Task instructions:
For every line in the records below that holds "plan", make a copy.

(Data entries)
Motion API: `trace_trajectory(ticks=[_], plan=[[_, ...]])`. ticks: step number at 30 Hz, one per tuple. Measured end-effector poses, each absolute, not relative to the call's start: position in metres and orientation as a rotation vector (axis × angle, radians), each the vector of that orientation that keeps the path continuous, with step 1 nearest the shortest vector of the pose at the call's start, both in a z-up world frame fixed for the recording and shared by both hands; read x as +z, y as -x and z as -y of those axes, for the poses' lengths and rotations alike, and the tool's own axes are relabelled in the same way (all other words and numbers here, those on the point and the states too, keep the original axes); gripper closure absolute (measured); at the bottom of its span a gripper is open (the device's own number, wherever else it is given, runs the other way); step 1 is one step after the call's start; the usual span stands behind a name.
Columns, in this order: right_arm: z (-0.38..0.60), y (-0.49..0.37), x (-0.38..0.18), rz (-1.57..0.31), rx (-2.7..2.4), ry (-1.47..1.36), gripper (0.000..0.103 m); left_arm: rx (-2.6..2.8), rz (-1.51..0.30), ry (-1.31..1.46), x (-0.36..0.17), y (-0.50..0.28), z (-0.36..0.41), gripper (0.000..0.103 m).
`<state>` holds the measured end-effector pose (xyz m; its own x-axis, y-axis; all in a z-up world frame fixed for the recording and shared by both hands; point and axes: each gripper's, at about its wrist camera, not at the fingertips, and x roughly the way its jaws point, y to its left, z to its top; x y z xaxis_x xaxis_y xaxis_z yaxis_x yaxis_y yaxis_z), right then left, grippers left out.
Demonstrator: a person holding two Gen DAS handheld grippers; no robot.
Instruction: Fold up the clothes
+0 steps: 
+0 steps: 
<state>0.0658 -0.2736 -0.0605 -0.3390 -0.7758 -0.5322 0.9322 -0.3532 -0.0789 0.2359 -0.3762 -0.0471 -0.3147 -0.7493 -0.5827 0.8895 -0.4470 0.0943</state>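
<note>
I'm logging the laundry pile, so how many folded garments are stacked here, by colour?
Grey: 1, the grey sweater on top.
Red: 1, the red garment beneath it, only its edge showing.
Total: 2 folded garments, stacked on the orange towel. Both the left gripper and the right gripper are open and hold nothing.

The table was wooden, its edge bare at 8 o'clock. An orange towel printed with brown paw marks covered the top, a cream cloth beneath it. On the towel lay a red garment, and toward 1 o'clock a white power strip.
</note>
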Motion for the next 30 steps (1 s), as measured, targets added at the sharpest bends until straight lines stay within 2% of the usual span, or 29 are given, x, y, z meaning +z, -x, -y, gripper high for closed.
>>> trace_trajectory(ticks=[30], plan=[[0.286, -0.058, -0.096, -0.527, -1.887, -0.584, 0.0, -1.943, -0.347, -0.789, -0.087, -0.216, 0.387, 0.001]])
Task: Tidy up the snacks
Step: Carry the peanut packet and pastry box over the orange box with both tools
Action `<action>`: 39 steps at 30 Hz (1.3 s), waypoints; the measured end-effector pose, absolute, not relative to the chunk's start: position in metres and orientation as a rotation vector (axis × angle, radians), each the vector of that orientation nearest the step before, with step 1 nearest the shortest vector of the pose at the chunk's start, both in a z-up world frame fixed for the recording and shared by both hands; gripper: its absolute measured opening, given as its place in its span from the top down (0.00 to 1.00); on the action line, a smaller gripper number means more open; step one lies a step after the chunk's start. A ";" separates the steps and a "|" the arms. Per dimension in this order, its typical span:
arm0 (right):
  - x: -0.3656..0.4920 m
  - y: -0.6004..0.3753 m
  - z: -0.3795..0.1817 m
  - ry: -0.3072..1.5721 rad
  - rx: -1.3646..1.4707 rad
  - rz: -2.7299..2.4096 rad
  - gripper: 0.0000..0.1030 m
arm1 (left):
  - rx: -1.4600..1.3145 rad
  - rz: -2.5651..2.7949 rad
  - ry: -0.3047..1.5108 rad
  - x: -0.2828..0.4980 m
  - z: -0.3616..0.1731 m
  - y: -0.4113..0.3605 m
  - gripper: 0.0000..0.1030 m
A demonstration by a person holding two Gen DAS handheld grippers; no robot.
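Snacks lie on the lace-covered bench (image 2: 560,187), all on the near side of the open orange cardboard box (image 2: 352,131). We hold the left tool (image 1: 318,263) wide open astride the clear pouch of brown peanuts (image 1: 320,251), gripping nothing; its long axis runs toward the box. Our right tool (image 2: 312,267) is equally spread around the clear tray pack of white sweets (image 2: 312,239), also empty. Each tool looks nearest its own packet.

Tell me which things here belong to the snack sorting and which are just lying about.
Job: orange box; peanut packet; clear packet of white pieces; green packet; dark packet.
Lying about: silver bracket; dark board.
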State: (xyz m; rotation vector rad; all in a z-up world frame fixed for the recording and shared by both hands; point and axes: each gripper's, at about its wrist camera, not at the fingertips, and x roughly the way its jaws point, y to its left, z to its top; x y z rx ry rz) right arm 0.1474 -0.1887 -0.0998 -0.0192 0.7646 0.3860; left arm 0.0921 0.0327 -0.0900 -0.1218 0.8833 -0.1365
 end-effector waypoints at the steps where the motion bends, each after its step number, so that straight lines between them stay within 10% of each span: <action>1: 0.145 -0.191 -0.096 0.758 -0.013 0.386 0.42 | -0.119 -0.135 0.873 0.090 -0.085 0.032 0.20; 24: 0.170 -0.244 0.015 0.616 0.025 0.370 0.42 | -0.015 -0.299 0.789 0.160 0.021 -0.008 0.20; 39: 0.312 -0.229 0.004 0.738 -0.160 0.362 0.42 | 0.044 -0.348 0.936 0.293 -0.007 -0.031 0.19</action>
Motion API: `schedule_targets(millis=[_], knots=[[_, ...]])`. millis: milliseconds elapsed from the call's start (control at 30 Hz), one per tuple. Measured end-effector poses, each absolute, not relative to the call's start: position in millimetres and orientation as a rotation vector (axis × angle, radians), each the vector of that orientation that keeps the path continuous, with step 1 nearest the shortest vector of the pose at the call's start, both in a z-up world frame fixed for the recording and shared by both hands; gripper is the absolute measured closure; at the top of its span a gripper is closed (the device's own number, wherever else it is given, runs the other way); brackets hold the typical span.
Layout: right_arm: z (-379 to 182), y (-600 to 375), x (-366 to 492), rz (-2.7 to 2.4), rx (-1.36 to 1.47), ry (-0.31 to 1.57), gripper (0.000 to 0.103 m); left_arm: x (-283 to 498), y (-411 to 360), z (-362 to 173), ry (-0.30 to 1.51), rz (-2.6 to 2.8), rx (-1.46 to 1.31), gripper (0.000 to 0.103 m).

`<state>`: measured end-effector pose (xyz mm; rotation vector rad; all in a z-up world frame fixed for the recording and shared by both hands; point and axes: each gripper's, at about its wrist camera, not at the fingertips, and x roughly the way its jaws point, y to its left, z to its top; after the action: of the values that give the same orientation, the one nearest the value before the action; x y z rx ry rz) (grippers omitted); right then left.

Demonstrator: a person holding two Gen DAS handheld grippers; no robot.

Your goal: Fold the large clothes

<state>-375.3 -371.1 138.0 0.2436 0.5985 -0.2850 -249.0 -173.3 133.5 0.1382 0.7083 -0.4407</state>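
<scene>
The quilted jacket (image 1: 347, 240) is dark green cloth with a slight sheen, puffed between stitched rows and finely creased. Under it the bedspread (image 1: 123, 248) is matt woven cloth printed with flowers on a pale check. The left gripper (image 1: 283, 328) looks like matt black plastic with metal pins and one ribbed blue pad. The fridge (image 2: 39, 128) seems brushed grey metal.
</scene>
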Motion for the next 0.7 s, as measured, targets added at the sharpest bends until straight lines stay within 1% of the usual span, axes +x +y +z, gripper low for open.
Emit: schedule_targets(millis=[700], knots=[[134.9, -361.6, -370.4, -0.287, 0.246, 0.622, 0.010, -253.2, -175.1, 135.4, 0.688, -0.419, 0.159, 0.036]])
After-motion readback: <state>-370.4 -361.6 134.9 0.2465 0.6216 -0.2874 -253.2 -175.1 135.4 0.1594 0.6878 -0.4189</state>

Exercise output:
Motion API: `trace_trajectory(ticks=[_], plan=[[_, ...]])`. ticks: step number at 30 Hz, one per tuple. Measured end-effector poses, each absolute, not relative to the call's start: position in metres and orientation as a rotation vector (axis × angle, radians), each the vector of that orientation that keeps the path continuous, with step 1 nearest the shortest vector of the pose at the call's start, both in a z-up world frame fixed for the recording and shared by both hands; read x as +z, y as -x and z as -y of those axes, for the poses' lengths and rotations alike, and the tool's own axes are relabelled in the same way (all other words and numbers here, those on the point and the states too, keep the original axes); gripper closure absolute (measured); at the bottom of its span a gripper is open (the device's own number, wherever else it is given, runs the other way); step 1 is one step after the call's start; the usual span stands behind a name.
>>> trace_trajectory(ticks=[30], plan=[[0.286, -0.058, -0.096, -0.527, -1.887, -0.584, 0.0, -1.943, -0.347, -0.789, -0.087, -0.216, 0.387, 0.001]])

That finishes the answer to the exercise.